Zudem versuchen wir, so gut es geht, neu gewonnene Dienstleister in den Umgang mit unseren Küken und Bruteiern einzuarbeiten und dabei zu unterstützen. 

Was war die größte Herausforderung dieser Zeit?

Die größte Herausforderung war es, dass nicht nur ein einziger Auftrag keinen Transport hatte, sondern viele auf einmal. 
Alle Lieferungen hatten die gleiche Priorität, aber mussten von verschiedenen Standorten in alle Himmelsrichtungen befördert werden. Nun galt es, neue Wege zu kreieren und zu kombinieren.  
Die Lösung für einen Auftrag war leider keine Patentlösung, d. h. nicht die Lösung für alle Lieferungen. Auch die Tatsache, dass wir weiterhin Aufträge zeitgleich an allen Standorten eingelegt haben, war eine Herausforderung par excellence.  

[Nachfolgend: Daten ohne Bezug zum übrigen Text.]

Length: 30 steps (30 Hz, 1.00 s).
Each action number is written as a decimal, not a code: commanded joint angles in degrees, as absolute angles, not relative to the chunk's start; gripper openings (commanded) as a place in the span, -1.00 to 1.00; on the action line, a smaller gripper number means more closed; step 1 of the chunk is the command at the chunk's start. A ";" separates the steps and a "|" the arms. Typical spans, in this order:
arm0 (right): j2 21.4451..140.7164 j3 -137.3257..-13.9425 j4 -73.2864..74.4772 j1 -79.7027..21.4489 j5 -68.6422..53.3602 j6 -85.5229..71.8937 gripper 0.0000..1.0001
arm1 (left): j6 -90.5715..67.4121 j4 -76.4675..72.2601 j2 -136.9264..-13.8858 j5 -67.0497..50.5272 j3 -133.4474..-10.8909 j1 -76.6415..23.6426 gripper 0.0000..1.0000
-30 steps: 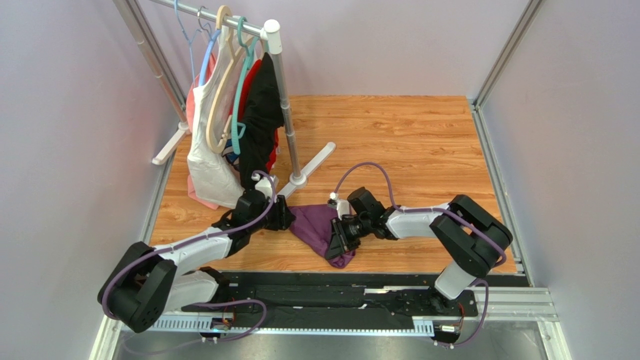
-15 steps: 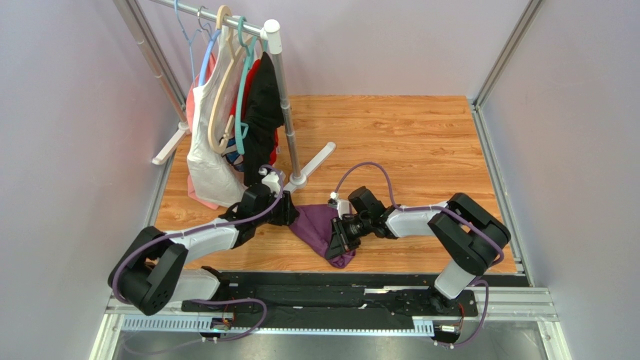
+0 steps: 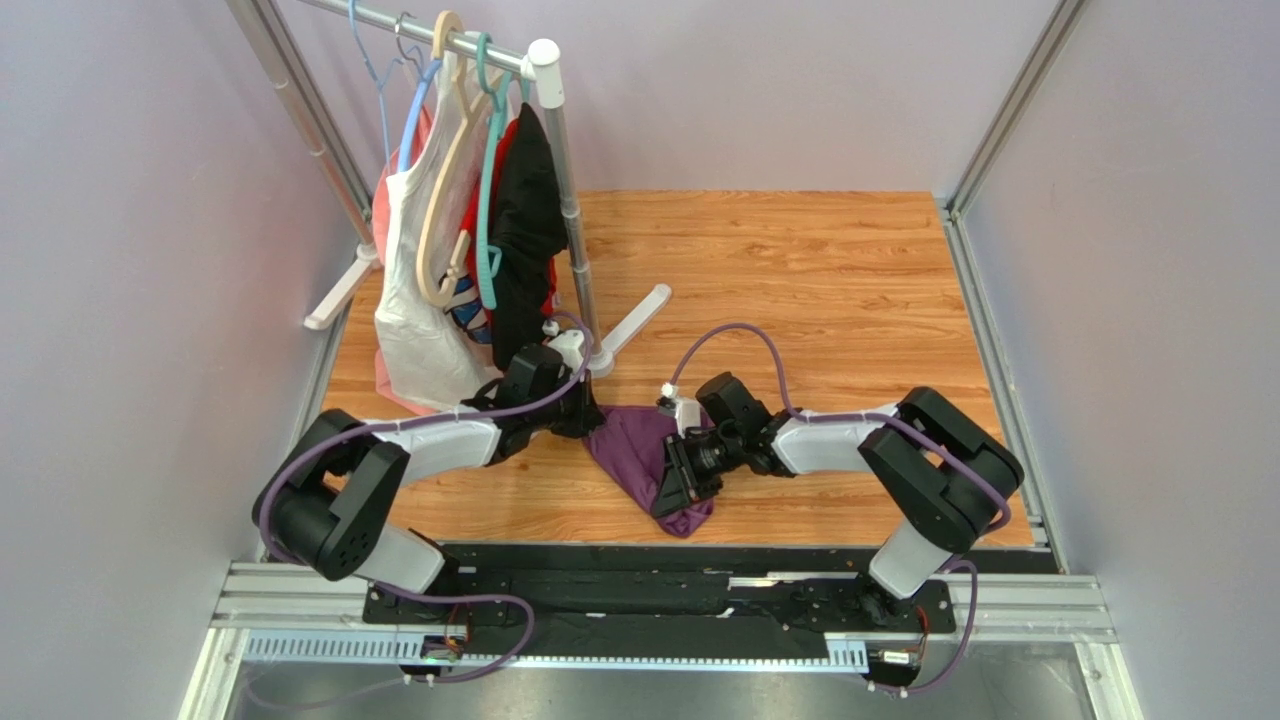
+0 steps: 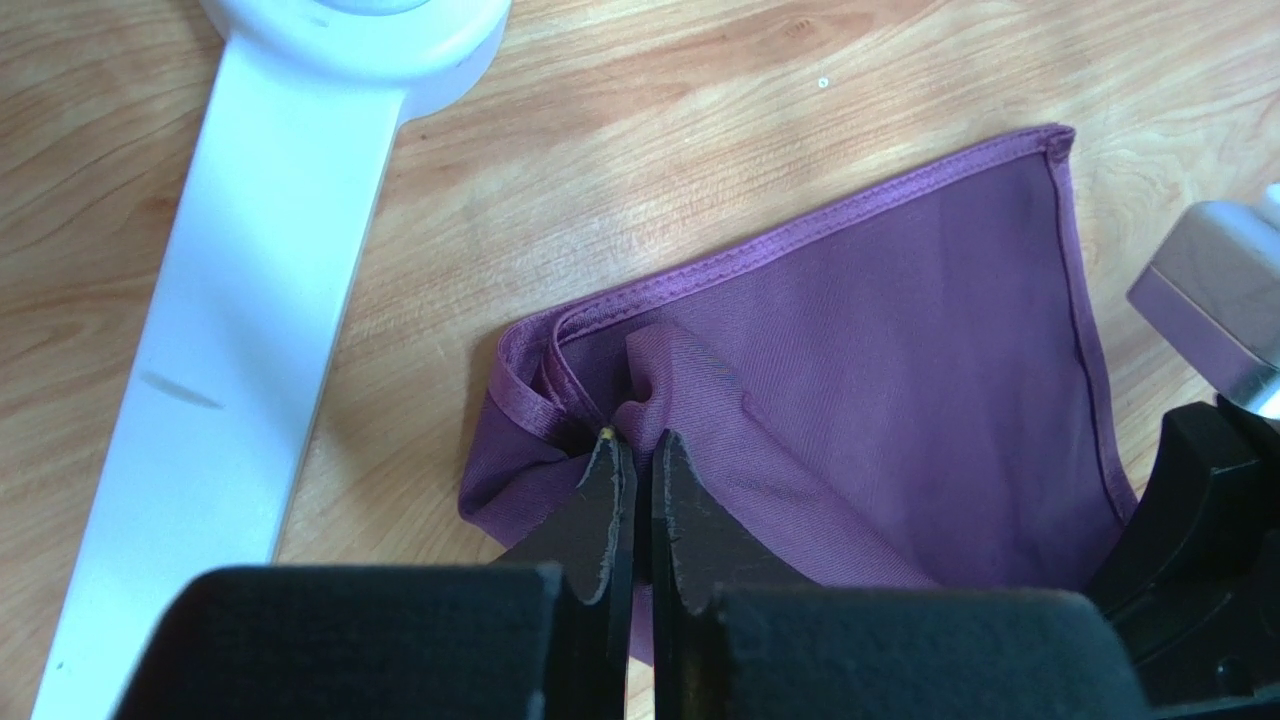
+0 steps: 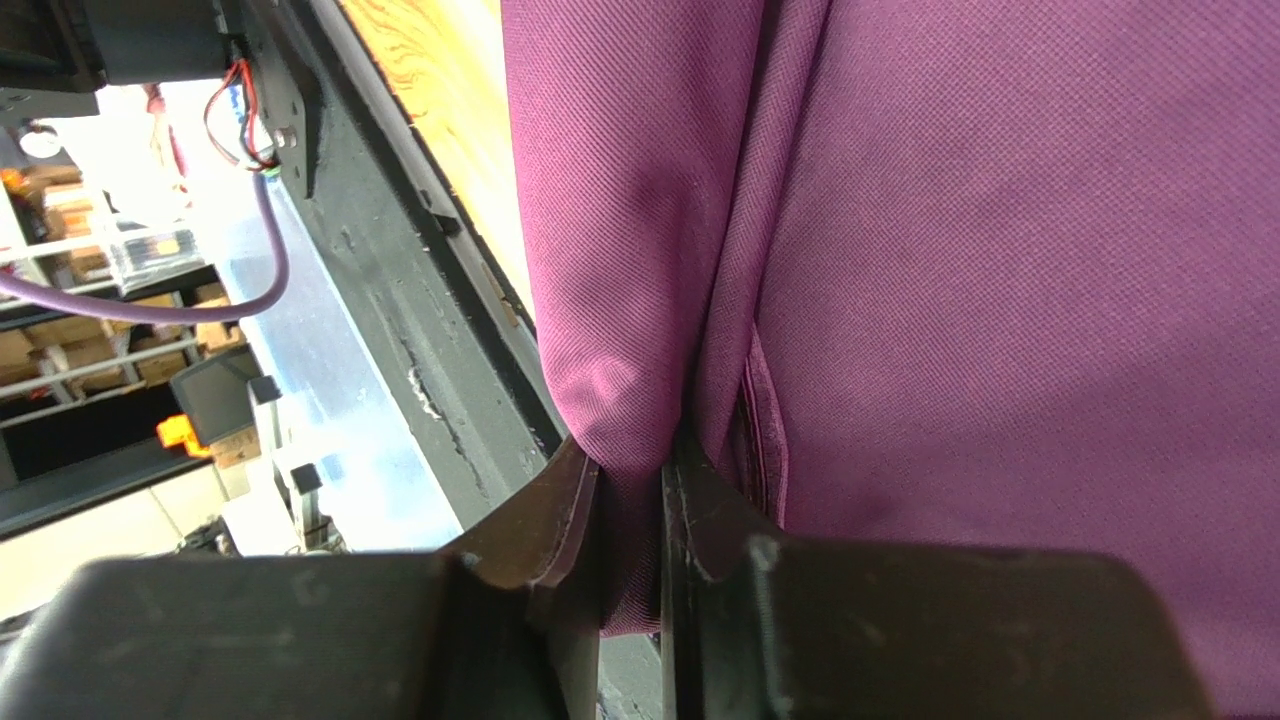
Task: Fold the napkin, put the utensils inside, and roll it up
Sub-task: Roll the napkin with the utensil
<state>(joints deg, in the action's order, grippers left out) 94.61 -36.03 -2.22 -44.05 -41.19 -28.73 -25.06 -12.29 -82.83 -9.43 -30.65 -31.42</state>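
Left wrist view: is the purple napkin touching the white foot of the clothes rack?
No, bare wooden tabletop shows between the napkin and the rack foot.

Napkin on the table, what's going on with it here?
Both arms are working the purple napkin, which lies bunched on the wooden table near its front edge. The left hand is pinched shut on a puckered fold at one corner, and the right hand grips a fold on the opposite side. The cloth is not neatly folded yet.
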 commanded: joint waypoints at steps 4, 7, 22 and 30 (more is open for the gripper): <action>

Gab es auch etwas zum Schmunzeln, eine Anekdote, an die man sich gerne erinnert? 

Manchmal waren die kreativen Lösungen, die wir gefunden haben, auch amüsant. So wurde beispielsweise aus einem schwierigen Frachtraum ein VIP Flug! Endlich konnten unsere Küken standesgemäß reisen, denn wer Höchstleistung bringen soll, darf sich auch mal über eine Anreise in der Business Class freuen.
   
   

Was verspricht die Zukunft? 

Es wird noch mehrere Monate, wenn nicht sogar Jahre dauern, bis wir dahin kommen, wo wir 2019 aufgehört haben.  
Fluggesellschaften sind durch die Pandemie in finanzielle Notlage geraten. Piloten haben Ihren Job verloren und auch Teile des Flughafenpersonals wurde abgebaut.
Es wird eine sehr lange Zeit dauern, bis es wieder zu einer Belegung von Flügen wie vor COVID kommt. Natürlich arbeiten wir auch weiterhin an Möglichkeiten, unabhängig von Passagiermaschinen und privaten Chartern, jedoch liegt nun der Fokus darauf, die Zuverlässigkeit bei Flugzeiten zu garantieren, die einzelnen Teams auf die neuen Möglichkeiten zu schulen und die Flugpreise in eine rentable Schiene zu bringen. 

Neue Wege in gut kontrollierbare Wege zu verwandeln, das ist unser Ziel! Oder wie sagt man so schön: Der Weg ist das Ziel!